Kedua lawannya tidak menunggu lebih lama lagi. Kemarahan yang memuncak telah mendorong mereka untuk menyerang lebih dahsyat lagi.

Namun Sumangkar bukan lagi seorang pengawal tua yang menghadapi maut. Tiba-tiba saja di tangannya telah tergenggam senjatanya. Sebuah trisula berantai ditangan kanan dan pasangan trisula ditangan kiri, yang langsung digenggam pada tangkainya yang pendek.

Senjata Sumangkar memang menarik perhatian kedua lawannya. Trisula kecil itu memberikan kesan tersendiri.

Namun, meskipun trisula itu telah menggetarkan jantungnya, tetapi ada sesuatu yang membuat mereka berpengharapan. Ternyata senjata orang yang menyebut adik seperguruan Patih Mantahun itu tidak mempergunakan senjata yang mengerikan, ciri perguruannya.

“Kau berbohong,” geram yang seorang dari kedua lawan Sumangkar, “kau mencoba menakut-nakuti kami dengan menyebut dirimu adik seperguruan Patih Mantahun. Tetapi kau tidak menunjukkan ciri perguruanmu. Tohpati mempunyai tongkat baja dengan bentuk tengkorak berwarna kuning pada tangkainya.”

Sumangkar mengerutkan keningnya. Dengan ragu-ragu ia bertanya, “Kau mengenal ciri itu?”

“Setiap orang Pajang mengenalnya.”

“Dan kau bagian dari Prajurit Pajang itu. Aku tahu pasti. Kau sudah mengkhianati tugasmu dan bergabung dengan orang-orang yang merasa dirinya mewarisi Kerajaan Agung Majapahit. Itulah sebabnya aku akan menangkapmu,” Sumangkar berhenti berbicara karena serangan lawannya yang mendesak. Namun kemudian ia meneruskan, “Sedangkan tentang ciri perguruanku itu, karena sangat terbatas jumlahnya, tidak setiap orang memilikinya. Aku sudah menyerahkan senjata itu kepada muridku.”

Kedua orang itu benar-benar menjadi gelisah. Serangan-serangan mereka sama sekali tidak memberikan tekanan lagi kepada Sumangkar.

Dengan demikian mereka pun menyadari sepenuhnya, bahwa kekalahan Sumangkar adalah sekedar sebuah pancingan agar mereka mengaku, siapakah mereka sebenarnya.

Kemarahan yang menghentak dada seakan-akan tidak tertahankan lagi. Sehingga dengan demikian, maka keduanya telah bertempur semakin cepat dan keras.

Tetapi desing trisula Sumangkar yang diikatnya dengan rantai ditangan kanannya seakan-akan telah berubah menjadi sebuah perisai rapat. Putaran trisula itu sama sekali tidak dapat ditembusnya dengan ujung senjata. Bahkan kadang-kadang mereka harus menghindar dengan loncatan panjang, jika trisula Sumangkar itu tiba-tiba saja mematuknya.

Perkelahian itu pun menjadi semakin sengit. Bahkan mereka tidak lagi menahan diri, apalagi mempertimbangkan bahwa mereka harus menghindarkan diri dari pertumpahan darah dalam arti yang sebenarnya, karena perkelahian itu sudah dihembus oleh nafas maut.

Kedua orang yang merasa terjebak oleh sikap Sumangkar itu benar-benar berusaha untuk membunuhnya dengan cara apapun juga. Sebaliknya Sumangkar yang mengetahui tugas keduanya, berusaha untuk benar-benar dapat menangkap meskipun hanya seorang saja dari keduanya.

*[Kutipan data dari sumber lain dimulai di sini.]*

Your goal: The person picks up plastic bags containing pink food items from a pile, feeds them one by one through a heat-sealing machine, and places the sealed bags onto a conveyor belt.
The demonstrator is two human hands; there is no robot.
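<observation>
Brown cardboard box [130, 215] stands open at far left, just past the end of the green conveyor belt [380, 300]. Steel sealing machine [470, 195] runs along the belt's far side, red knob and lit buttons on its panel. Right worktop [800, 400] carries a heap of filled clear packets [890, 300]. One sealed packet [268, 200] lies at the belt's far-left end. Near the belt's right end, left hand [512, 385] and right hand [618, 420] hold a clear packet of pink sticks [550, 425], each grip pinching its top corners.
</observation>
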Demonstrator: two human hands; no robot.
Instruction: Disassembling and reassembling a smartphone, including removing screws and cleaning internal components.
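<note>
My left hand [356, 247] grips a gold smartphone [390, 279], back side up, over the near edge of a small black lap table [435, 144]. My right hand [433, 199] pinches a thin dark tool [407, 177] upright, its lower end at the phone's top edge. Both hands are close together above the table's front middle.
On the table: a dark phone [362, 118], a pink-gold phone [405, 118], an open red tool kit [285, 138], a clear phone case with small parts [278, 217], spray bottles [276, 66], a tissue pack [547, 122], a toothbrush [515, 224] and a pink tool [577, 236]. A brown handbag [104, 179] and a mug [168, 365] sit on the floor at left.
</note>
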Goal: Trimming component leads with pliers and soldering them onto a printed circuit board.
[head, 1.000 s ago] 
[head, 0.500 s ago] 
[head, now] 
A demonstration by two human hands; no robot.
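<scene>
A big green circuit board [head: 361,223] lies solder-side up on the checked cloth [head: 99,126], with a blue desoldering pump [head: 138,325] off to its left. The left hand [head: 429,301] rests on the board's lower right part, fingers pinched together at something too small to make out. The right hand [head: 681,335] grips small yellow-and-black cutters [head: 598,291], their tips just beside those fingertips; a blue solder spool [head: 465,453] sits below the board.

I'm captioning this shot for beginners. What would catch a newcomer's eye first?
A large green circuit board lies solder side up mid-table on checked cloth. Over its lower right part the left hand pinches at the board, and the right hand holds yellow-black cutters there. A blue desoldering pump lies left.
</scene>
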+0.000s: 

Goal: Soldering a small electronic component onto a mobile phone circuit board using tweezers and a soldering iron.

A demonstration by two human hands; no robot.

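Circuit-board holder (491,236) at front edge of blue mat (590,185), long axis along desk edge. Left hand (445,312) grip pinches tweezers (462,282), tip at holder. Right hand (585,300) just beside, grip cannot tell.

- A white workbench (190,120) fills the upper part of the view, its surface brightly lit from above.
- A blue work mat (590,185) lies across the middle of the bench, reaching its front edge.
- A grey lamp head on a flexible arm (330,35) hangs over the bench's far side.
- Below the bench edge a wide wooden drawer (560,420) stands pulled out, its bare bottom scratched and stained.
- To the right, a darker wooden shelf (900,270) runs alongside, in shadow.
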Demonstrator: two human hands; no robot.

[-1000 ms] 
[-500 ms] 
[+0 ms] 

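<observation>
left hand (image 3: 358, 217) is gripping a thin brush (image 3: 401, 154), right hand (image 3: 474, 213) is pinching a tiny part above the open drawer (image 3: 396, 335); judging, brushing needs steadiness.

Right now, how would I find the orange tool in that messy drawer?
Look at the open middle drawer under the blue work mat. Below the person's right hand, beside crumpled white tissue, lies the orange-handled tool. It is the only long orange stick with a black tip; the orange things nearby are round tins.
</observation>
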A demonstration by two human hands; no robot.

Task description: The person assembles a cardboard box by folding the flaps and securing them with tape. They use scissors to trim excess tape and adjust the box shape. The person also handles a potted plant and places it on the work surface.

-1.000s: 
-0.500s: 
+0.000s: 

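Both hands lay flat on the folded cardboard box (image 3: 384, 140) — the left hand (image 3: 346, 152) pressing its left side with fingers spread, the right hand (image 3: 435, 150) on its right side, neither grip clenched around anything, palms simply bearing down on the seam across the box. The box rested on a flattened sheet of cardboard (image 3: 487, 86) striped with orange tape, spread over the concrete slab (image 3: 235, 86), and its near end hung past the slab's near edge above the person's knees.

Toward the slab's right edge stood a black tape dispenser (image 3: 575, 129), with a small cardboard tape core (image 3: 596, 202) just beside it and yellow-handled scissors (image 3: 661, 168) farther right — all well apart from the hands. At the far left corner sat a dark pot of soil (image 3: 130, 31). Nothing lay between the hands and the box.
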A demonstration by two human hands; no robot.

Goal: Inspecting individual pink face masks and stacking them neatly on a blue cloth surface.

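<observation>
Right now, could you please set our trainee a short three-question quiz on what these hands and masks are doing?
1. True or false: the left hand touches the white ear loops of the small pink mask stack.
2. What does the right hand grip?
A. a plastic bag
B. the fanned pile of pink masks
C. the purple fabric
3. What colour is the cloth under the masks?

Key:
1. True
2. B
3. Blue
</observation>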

Tetapi Sumangkar pun kemudian telah didesak untuk berkelahi mati-matian karena kedua lawannya benar-benar bukan lawan yang dapat diabaikan. Ke duanya memiliki kemampuan yang harus diperhitungkan dengan sungguh-sungguh. Apalagi setelah keduanya mengerti, bahwa lawannya bukannya orang kebanyakan. Bukan seorang bekas penjahat kecil yang menjadi pengawal sebuah Kademangau kecil seperti yang dikatakan semula. Tetapi lawannya adalah saudara seperguruan Patih Mantahun.

Karena itulah maka pertempuran di antara mereka-pun menjadi semakin seru. Masing-masing berusaha untuk melumpuhkan lawannya dengan cara yang dapat dilakukan.

Sementara itu, Sumangkar yang harus bertempur mati-matian, harus mempertimbangkan segala kemungkinan. Ia tidak dapat membiarkan dirinya selalu dibayangi oleh kesulitan hanya karena berusaha untuk mengalahkan lawannya dan dapat menangkap mereka hidup-hidup.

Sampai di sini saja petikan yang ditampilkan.